L’Ukraine est en lambeaux après plusieurs attaques russes ce 24 février. La situation qui remet donc au goût du jour l’incapacité de l’Europe à se montrer efficace en situation de crise au regard des actions de médiation entamées.
Le vent de la terreur souffle en Ukraine depuis ce 24 février 2022. Après plusieurs tirs de missiles russes dans la capitale ukrainienne, Kiev est le théâtre des échanges nourris entre soldats russes et ukrainiens précisément dans la partie Nord. A ce stade on déplore d’au moins 137 Ukrainiens et plus de 300 blessés dans ces affrontements sanglants. La capitale ukrainienne est encerclée de part en part par la Russie. Le Kremlin est visiblement en voie de décapiter le gouvernement ukrainien pour installer un régime pro-russe comme le pensent Joe Biden malgré les efforts diplomatiques de l’UE. Dans son rôle de président en exercice de l’Union européenne, s’est entretenu il y a quelques jours avec le patron du Kremlin.
Les efforts soutenus du président français n’ont abouti à rien.
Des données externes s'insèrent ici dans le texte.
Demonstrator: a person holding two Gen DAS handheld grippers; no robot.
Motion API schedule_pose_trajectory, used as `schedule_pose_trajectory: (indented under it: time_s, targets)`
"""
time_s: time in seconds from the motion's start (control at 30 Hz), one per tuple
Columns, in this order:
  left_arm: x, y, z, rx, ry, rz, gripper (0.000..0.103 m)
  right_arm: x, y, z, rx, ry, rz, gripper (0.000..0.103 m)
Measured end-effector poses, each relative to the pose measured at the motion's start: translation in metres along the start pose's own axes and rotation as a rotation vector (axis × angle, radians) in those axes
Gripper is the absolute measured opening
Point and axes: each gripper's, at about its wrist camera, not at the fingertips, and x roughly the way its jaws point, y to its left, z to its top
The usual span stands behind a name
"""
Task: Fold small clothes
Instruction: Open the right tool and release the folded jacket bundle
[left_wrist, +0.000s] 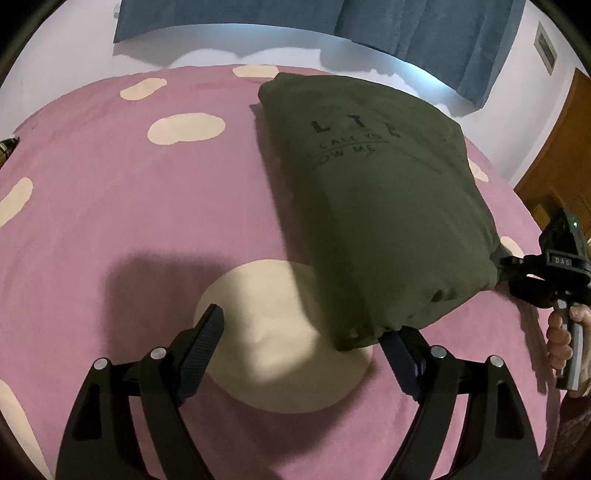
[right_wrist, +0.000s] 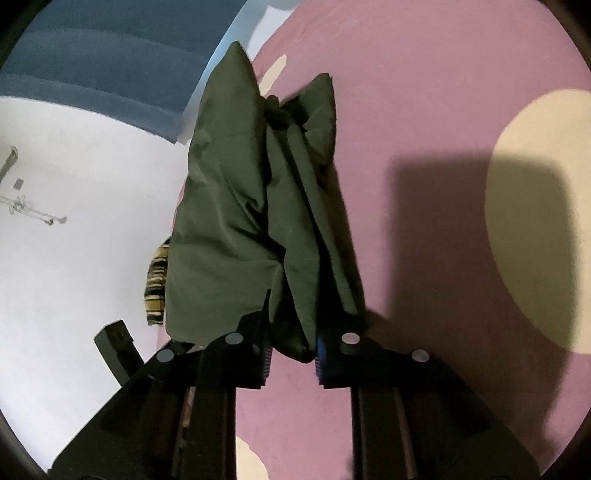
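Note:
An olive green shirt (left_wrist: 369, 192) with black lettering hangs lifted above a pink bedsheet (left_wrist: 129, 192); its far end rests on the bed. At the right edge of the left wrist view, my right gripper (left_wrist: 513, 273) is shut on the shirt's near right corner, with a person's hand (left_wrist: 557, 332) on its handle. In the right wrist view the shirt (right_wrist: 229, 221) is bunched between the pads of the right gripper (right_wrist: 291, 350). My left gripper (left_wrist: 301, 328) stands open over a cream spot, and the shirt's near left corner drapes onto its right fingertip.
The pink sheet (right_wrist: 424, 110) has large cream spots (left_wrist: 280, 332). Blue curtains (left_wrist: 424, 33) hang on the white wall behind the bed. A wooden door (left_wrist: 561, 155) is at the right. A yellow-and-black striped cloth (right_wrist: 157, 291) lies at the bed's edge.

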Motion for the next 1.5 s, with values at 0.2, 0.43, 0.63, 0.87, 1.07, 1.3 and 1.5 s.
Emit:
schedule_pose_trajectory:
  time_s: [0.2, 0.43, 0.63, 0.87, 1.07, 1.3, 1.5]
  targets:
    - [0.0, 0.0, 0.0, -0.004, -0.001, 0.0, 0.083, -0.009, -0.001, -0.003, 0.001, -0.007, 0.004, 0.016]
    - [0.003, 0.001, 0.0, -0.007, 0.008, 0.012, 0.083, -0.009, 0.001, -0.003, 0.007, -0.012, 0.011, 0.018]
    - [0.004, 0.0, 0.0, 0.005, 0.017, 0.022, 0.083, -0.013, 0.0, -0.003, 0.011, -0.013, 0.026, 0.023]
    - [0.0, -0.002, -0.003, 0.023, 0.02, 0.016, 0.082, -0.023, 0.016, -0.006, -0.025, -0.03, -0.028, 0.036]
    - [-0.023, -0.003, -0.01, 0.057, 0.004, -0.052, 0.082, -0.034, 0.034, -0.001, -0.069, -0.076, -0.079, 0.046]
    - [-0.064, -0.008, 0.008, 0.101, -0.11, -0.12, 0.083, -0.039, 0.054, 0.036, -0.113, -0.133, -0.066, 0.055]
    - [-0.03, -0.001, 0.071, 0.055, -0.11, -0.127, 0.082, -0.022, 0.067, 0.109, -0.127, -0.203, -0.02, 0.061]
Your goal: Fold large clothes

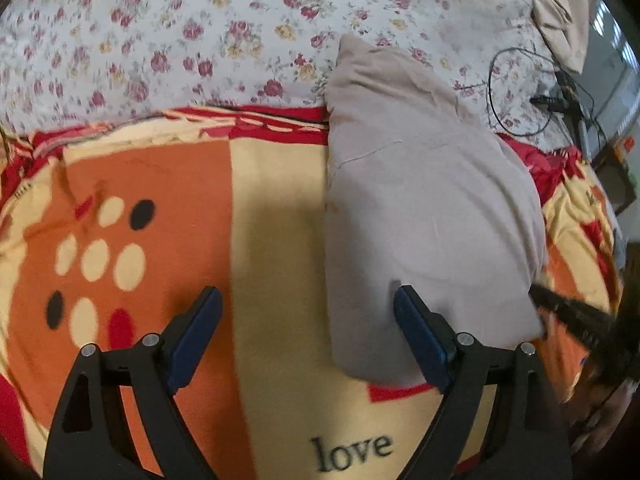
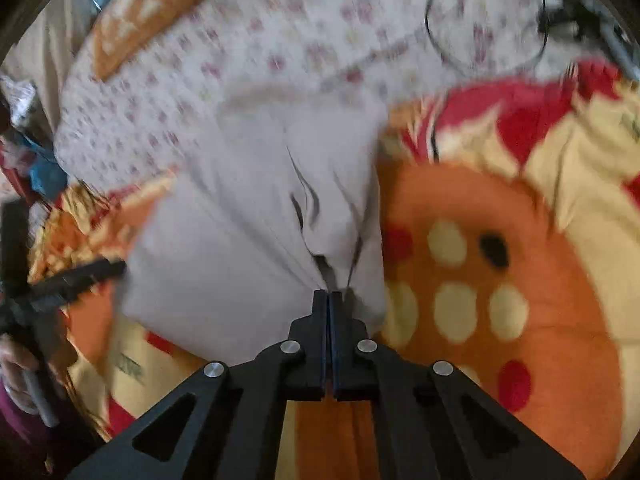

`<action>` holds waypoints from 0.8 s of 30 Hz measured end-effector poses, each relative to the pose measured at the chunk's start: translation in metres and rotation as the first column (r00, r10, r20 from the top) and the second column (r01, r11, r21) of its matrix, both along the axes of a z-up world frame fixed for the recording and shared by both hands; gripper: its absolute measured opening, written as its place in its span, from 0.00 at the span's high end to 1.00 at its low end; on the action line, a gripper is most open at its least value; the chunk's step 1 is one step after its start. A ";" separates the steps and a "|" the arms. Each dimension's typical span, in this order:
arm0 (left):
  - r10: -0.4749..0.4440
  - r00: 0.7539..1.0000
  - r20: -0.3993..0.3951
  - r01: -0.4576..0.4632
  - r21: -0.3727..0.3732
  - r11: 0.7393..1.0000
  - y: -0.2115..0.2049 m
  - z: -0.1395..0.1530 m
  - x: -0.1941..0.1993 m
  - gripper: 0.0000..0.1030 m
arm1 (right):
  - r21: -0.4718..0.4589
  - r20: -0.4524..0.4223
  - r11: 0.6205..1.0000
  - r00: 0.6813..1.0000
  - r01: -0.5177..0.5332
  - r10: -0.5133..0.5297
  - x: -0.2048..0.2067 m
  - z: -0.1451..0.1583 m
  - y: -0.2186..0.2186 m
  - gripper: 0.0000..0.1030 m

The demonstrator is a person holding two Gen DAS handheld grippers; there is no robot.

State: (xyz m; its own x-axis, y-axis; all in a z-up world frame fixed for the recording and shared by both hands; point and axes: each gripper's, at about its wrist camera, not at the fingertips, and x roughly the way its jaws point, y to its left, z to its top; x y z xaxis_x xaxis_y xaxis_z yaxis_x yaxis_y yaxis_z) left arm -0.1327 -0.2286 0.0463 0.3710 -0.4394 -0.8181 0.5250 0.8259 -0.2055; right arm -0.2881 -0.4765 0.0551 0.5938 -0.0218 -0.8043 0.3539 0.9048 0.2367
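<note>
Fabric, a pale grey-beige garment [image 2: 256,216], is clamped between the right tongs [image 2: 328,300], whose two fingers are pressed together on a gathered bunch of its near edge, with creases fanning away ahead of the tips. The left tongs [image 1: 308,312] stand wide apart and grip nothing; the garment [image 1: 424,208] lies folded ahead of them and toward their right finger [image 1: 416,328], which overlaps its near left part, while the left finger [image 1: 200,320] is over bare blanket. The garment rests on an orange, cream and red blanket [image 1: 160,184] printed with dots and the word "love", just behind the left tongs' tips. Beyond the blanket lies a floral bedsheet [image 1: 200,32], and far ahead to the right of the left tongs a black cable [image 1: 516,92] loops on it.
</note>
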 end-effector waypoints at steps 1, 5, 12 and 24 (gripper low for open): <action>-0.003 1.000 0.000 0.003 0.002 1.000 -0.003 -0.002 0.000 0.15 | -0.003 0.005 1.000 1.000 0.002 -0.002 0.000 0.001 0.001 1.00; -0.035 0.999 0.011 0.035 0.027 0.999 -0.017 -0.008 -0.002 0.14 | -0.078 0.078 0.993 0.994 0.084 -0.078 -0.010 0.038 0.001 0.83; -0.059 0.998 -0.001 0.059 0.028 0.998 -0.033 -0.011 -0.004 0.14 | -0.050 0.141 0.998 0.990 0.029 -0.022 0.070 0.068 -0.001 0.53; -0.090 0.996 0.003 0.090 0.052 0.995 -0.049 -0.016 -0.001 0.13 | -0.121 0.018 0.958 0.965 0.260 -0.260 0.121 -0.020 -0.071 0.43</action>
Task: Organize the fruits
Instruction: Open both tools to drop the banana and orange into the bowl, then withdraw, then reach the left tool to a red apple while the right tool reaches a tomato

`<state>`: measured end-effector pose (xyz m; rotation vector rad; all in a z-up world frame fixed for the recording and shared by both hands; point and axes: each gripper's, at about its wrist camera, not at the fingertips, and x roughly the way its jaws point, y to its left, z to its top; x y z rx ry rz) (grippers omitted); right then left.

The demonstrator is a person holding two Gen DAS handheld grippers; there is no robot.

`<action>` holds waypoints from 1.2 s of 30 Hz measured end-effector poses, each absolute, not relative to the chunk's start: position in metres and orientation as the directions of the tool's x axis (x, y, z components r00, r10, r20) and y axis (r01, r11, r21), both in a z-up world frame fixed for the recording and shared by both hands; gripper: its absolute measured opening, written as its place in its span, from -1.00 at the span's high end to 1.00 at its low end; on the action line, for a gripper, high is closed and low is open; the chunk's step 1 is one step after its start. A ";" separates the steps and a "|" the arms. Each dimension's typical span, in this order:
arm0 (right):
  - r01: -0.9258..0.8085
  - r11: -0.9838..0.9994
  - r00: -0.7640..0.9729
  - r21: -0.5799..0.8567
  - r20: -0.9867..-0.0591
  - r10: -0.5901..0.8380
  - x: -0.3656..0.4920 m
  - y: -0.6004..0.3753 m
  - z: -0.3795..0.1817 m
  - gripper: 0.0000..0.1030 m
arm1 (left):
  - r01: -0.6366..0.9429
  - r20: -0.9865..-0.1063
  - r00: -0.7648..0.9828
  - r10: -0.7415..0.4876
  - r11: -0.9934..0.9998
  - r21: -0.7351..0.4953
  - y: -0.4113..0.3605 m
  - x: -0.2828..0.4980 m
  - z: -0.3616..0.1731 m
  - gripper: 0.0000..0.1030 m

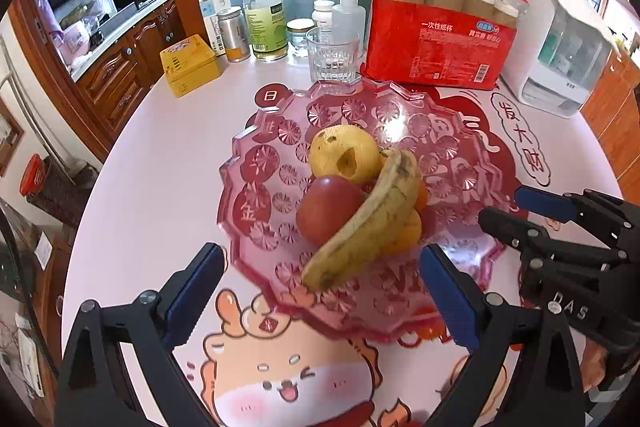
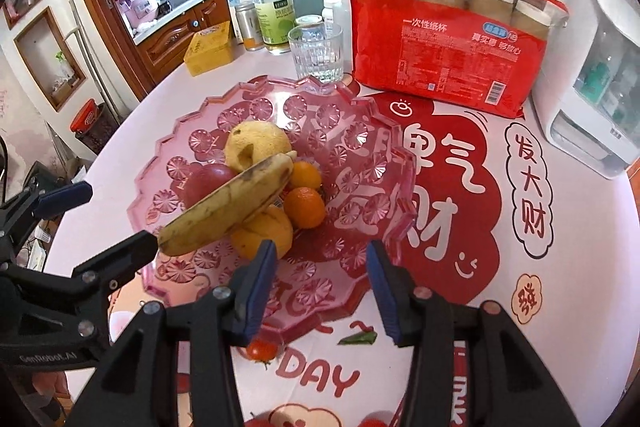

Et comme l’a reconnu le président ukrainien Volodymyr Zelensky. Il déplore une aide lente « Nous défendons notre liberté, notre terre. Nous avons besoin d’une aide internationale efficace », a indiqué le dirigeant. Une assertion à la compréhension double. Volodymyr Zelensky laisse ainsi entendre que les mesures prises par l’Union européenne jusqu’ici contre la Russie à savoir la limitation de l’exportation de certaines ressources et certaines plateformes sont sans effet au regard des intrusions russes dans les plateformes bancaires de l’Ukraine. Il suggère notamment l’annulation des visas pour les Russes, la déconnexion du réseau bancaire, l’isolement total de la Russie, l’embargo sur le pétrole entre autres mesures fermes.
Le président a la conviction qu’un dialogue véritable avec la Russie sera plus efficace. Comment comprendre que l’Europe si faible devant les challenges qui l’interpellent au premier chef veuille s’ériger en donneuse de leçon en Afrique. Le scénario de la crise malienne est encore frais dans les mémoires. La France et ses alliés ont voulu imposer leurs idées aux populations maliennes en dramatisant le projet du gouvernement de transition ; c’était en ignorant la ferme volonté des populations à se mobiliser pour contester l’infantilisation de leur pays. Voilà la même France et ses alliés qui semblent tétanisés devant le tourment des Ukrainiens. Comme dirait un sage africain, avant de balayer la cour de l’Afrique, l’Europe doit se rassurer d’avoir balayé sa propre cour.